## TASK DIRECTIONS
Reproduce the records below in their entirety, character for character.

Source data
* * * * * * * * *

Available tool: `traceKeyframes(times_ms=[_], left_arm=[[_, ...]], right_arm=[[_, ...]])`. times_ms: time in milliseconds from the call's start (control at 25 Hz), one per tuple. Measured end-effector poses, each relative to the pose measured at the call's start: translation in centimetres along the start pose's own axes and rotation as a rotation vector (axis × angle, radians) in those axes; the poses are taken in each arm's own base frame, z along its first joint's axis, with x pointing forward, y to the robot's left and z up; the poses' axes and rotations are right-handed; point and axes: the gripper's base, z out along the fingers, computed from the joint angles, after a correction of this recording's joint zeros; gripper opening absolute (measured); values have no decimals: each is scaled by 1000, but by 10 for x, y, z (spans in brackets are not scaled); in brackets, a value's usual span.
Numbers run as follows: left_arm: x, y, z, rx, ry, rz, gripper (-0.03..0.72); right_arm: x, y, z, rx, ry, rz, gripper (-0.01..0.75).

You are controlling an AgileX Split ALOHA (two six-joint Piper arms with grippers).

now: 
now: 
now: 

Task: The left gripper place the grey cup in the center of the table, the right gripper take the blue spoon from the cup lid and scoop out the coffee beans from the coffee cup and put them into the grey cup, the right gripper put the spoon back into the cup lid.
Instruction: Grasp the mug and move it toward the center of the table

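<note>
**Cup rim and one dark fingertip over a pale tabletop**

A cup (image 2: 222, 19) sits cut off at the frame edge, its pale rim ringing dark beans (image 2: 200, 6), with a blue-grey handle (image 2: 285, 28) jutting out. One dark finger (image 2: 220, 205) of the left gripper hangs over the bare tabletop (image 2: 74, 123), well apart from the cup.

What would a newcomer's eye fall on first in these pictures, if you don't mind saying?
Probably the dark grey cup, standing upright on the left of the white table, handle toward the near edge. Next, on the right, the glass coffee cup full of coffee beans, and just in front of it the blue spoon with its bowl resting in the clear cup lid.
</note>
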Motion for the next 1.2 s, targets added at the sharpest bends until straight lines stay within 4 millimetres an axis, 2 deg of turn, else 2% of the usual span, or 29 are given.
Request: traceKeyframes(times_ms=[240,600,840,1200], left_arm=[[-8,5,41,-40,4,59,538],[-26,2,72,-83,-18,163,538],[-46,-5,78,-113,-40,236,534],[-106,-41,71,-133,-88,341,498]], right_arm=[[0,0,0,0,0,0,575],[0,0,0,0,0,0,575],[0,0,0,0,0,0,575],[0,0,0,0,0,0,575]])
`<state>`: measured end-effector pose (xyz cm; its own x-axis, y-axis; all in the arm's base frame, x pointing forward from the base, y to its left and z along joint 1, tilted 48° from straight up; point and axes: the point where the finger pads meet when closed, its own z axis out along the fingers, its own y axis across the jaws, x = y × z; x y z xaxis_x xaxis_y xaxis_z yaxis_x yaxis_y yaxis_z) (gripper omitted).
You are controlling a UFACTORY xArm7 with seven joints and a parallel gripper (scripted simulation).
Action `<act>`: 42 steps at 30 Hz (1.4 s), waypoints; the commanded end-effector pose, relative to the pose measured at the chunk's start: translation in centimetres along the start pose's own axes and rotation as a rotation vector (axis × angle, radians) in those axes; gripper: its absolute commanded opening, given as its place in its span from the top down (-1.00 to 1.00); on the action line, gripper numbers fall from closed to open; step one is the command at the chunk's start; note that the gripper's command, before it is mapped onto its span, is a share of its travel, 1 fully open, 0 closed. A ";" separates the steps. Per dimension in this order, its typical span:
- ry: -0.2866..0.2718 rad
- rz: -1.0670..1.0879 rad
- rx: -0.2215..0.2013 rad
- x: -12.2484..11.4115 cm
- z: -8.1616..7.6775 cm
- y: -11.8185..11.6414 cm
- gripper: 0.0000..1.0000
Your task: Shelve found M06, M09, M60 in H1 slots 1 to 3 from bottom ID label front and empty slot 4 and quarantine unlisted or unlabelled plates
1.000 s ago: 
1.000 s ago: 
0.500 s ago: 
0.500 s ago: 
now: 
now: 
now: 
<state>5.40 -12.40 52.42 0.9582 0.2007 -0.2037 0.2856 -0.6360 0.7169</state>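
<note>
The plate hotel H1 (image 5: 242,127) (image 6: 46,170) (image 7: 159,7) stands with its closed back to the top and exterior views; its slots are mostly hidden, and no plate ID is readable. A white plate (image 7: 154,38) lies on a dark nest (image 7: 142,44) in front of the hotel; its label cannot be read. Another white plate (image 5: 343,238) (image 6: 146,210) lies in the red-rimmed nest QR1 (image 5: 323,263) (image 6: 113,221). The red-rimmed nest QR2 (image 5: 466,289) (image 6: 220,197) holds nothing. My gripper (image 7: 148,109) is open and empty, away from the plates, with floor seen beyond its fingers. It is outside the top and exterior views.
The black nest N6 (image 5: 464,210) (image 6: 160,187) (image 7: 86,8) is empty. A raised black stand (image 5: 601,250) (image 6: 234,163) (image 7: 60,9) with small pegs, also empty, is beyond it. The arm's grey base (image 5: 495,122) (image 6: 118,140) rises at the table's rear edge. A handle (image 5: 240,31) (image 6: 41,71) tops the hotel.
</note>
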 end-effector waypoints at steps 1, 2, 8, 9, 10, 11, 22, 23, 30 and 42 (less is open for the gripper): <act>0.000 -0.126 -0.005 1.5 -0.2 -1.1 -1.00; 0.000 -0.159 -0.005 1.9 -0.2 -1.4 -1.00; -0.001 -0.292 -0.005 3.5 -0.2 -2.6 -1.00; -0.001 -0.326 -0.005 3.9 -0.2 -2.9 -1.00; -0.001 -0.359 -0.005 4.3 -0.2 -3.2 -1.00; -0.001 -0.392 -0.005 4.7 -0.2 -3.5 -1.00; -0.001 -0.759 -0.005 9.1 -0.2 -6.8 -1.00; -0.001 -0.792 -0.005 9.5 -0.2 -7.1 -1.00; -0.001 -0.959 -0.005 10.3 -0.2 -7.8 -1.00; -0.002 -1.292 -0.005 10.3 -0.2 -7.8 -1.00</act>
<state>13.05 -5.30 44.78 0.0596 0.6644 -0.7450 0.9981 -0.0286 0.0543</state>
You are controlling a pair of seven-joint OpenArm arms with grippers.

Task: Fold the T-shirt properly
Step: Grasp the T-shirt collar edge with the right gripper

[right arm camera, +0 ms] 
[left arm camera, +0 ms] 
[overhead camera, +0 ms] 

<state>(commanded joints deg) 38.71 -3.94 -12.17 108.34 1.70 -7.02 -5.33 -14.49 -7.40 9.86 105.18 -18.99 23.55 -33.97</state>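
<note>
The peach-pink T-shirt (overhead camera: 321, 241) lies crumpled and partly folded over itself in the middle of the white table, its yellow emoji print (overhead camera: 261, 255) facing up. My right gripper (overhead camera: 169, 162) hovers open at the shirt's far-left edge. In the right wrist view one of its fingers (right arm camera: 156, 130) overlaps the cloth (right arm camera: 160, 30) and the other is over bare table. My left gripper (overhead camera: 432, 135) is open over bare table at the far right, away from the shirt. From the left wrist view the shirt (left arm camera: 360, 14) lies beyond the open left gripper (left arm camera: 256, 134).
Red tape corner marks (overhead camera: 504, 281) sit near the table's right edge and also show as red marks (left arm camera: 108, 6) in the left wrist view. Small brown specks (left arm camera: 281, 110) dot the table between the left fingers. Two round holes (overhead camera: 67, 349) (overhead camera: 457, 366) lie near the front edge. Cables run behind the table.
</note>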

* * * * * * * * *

## COMPLETED EXERCISE
Available tool: `traceKeyframes(times_ms=[_], left_arm=[[_, ...]], right_arm=[[_, ...]])`. times_ms: time in milliseconds from the call's start (control at 25 Hz), one per tuple. Measured end-effector poses, each relative to the pose measured at the call's start: translation in centimetres along the start pose's own axes and rotation as a rotation vector (axis × angle, radians) in those axes; the poses are taken in each arm's own base frame, z along its first joint's axis, with x pointing forward, y to the robot's left and z up; the poses' axes and rotations are right-handed; point and axes: the gripper's base, z out along the fingers, computed from the joint angles, after a correction of this recording's joint zeros; gripper opening absolute (measured); values have no decimals: each is scaled by 1000, but by 10 for x, y, z (spans in brackets are not scaled); in brackets, a value's usual span.
Numbers run as follows: left_arm: x, y, z, rx, ry, rz, gripper (-0.03..0.72); right_arm: x, y, z, rx, ry, rz, gripper (-0.01..0.75).

You are controlling an AgileX Split ALOHA (two six-joint Piper arms with grippers).

now: 
now: 
now: 

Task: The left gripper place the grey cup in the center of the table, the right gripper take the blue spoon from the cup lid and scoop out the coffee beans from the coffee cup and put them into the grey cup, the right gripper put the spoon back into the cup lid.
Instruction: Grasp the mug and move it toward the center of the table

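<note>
**Cup rim and one dark fingertip over a pale tabletop**

A cup (image 2: 222, 19) sits cut off at the frame edge, its pale rim ringing dark beans (image 2: 200, 6), with a blue-grey handle (image 2: 285, 28) jutting out. One dark finger (image 2: 220, 205) of the left gripper hangs over the bare tabletop (image 2: 74, 123), well apart from the cup.

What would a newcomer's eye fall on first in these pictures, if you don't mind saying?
Probably the dark grey cup, standing upright on the left of the white table, handle toward the near edge. Next, on the right, the glass coffee cup full of coffee beans, and just in front of it the blue spoon with its bowl resting in the clear cup lid.
</note>
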Motion for the next 1.2 s, targets added at the sharpest bends until straight lines stay within 4 millimetres an axis, 2 deg of turn, else 2% of the usual span, or 29 are given.
Request: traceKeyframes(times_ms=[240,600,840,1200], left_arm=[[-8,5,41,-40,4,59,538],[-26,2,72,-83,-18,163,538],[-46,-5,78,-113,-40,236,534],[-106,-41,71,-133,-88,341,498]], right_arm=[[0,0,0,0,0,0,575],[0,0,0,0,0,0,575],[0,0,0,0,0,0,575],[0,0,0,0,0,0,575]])
`<state>`: measured end-effector pose (xyz cm; its own x-axis, y-axis; all in the arm's base frame, x pointing forward from the base, y to its left and z along joint 1, tilted 48° from straight up; point and axes: the point where the finger pads meet when closed, its own z axis out along the fingers, its own y axis across the jaws, x = y × z; x y z xaxis_x xaxis_y xaxis_z yaxis_x yaxis_y yaxis_z) (gripper omitted).
You are controlling a UFACTORY xArm7 with seven joints and a parallel gripper (scripted simulation).
Action `<act>`: 42 steps at 30 Hz (1.4 s), waypoints; the commanded end-effector pose, relative to the pose measured at the chunk's start: translation in centimetres along the start pose's own axes and rotation as a rotation vector (axis × angle, radians) in those axes; gripper: its absolute commanded opening, given as its place in its span from the top down (-1.00 to 1.00); on the action line, gripper numbers fall from closed to open; step one is the command at the chunk's start; note that the gripper's command, before it is mapped onto its span, is a share of its travel, 1 fully open, 0 closed. A ";" separates the steps. Per dimension in this order, its typical span:
- ry: -0.2866..0.2718 rad
- rz: -1.0670..1.0879 rad
- rx: -0.2215..0.2013 rad
- x: -12.2484..11.4115 cm
- z: -8.1616..7.6775 cm
- y: -11.8185..11.6414 cm
- gripper: 0.0000..1.0000
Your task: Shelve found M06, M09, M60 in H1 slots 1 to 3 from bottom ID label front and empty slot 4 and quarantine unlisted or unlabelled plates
1.000 s ago: 
1.000 s ago: 
0.500 s ago: 
0.500 s ago: 
now: 
now: 
now: 
<state>5.40 -12.40 52.42 0.9582 0.2007 -0.2037 0.2856 -0.6360 0.7169</state>
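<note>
The plate hotel H1 (image 5: 242,127) (image 6: 46,170) (image 7: 159,7) stands with its closed back to the top and exterior views; its slots are mostly hidden, and no plate ID is readable. A white plate (image 7: 154,38) lies on a dark nest (image 7: 142,44) in front of the hotel; its label cannot be read. Another white plate (image 5: 343,238) (image 6: 146,210) lies in the red-rimmed nest QR1 (image 5: 323,263) (image 6: 113,221). The red-rimmed nest QR2 (image 5: 466,289) (image 6: 220,197) holds nothing. My gripper (image 7: 148,109) is open and empty, away from the plates, with floor seen beyond its fingers. It is outside the top and exterior views.
The black nest N6 (image 5: 464,210) (image 6: 160,187) (image 7: 86,8) is empty. A raised black stand (image 5: 601,250) (image 6: 234,163) (image 7: 60,9) with small pegs, also empty, is beyond it. The arm's grey base (image 5: 495,122) (image 6: 118,140) rises at the table's rear edge. A handle (image 5: 240,31) (image 6: 41,71) tops the hotel.
</note>
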 end-effector waypoints at steps 1, 2, 8, 9, 10, 11, 22, 23, 30 and 42 (less is open for the gripper): <act>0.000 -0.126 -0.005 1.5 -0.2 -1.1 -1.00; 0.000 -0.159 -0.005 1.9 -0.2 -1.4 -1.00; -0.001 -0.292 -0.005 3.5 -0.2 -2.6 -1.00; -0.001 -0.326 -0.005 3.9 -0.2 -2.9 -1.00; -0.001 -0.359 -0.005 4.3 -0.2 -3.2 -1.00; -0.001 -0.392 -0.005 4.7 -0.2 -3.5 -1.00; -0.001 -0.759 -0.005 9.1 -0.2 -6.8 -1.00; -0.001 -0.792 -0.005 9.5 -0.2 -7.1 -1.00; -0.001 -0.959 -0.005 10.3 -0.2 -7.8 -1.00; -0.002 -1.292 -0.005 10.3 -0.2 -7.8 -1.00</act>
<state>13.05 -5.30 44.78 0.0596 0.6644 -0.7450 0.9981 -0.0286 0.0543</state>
You are controlling a pair of seven-joint OpenArm arms with grippers.

Task: Fold the T-shirt properly
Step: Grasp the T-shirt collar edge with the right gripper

[right arm camera, +0 ms] 
[left arm camera, +0 ms] 
[overhead camera, +0 ms] 

<state>(commanded joints deg) 38.71 -3.94 -12.17 108.34 1.70 -7.02 -5.33 -14.49 -7.40 9.86 105.18 -18.99 23.55 -33.97</state>
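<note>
The peach-pink T-shirt (overhead camera: 321, 241) lies crumpled and partly folded over itself in the middle of the white table, its yellow emoji print (overhead camera: 261, 255) facing up. My right gripper (overhead camera: 169, 162) hovers open at the shirt's far-left edge. In the right wrist view one of its fingers (right arm camera: 156, 130) overlaps the cloth (right arm camera: 160, 30) and the other is over bare table. My left gripper (overhead camera: 432, 135) is open over bare table at the far right, away from the shirt. From the left wrist view the shirt (left arm camera: 360, 14) lies beyond the open left gripper (left arm camera: 256, 134).
Red tape corner marks (overhead camera: 504, 281) sit near the table's right edge and also show as red marks (left arm camera: 108, 6) in the left wrist view. Small brown specks (left arm camera: 281, 110) dot the table between the left fingers. Two round holes (overhead camera: 67, 349) (overhead camera: 457, 366) lie near the front edge. Cables run behind the table.
</note>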

There is nothing more to the answer.